_What you will do_: Write out the data below in full, please. Keep every character as given.

_Dataset section_:
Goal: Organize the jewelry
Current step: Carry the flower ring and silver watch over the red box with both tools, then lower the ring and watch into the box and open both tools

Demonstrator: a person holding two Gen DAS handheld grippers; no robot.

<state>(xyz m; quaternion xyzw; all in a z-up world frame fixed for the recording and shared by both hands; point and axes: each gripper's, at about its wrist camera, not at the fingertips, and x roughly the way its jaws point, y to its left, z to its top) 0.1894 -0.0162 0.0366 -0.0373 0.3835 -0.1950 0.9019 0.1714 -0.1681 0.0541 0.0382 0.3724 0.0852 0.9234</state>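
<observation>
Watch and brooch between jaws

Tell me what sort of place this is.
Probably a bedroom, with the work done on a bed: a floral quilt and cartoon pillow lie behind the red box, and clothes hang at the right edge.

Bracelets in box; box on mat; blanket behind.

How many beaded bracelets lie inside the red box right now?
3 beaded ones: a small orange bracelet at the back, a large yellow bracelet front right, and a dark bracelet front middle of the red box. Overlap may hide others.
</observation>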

_Result of this task_:
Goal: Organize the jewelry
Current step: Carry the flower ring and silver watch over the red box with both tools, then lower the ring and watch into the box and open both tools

Demonstrator: a person holding two Gen DAS handheld grippers; no robot.

<state>(xyz m; quaternion xyzw; all in a z-up world frame fixed for the recording and shared by both hands; point and axes: each gripper's, at about its wrist camera, not at the fingertips, and x roughly the way its jaws point, y to its left, z to its top) 0.1894 -0.0162 0.0366 -0.0373 0.3835 -0.1950 0.9019 0.1714 -0.1681 0.0541 0.0382 0.3724 0.0852 0.9234</state>
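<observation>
Watch and brooch between jaws

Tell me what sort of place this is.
Probably a bedroom, with the work done on a bed: a floral quilt and cartoon pillow lie behind the red box, and clothes hang at the right edge.

Bracelets in box; box on mat; blanket behind.

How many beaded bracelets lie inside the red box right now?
3 beaded ones: a small orange bracelet at the back, a large yellow bracelet front right, and a dark bracelet front middle of the red box. Overlap may hide others.
</observation>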

Nothing else is left to add to this answer.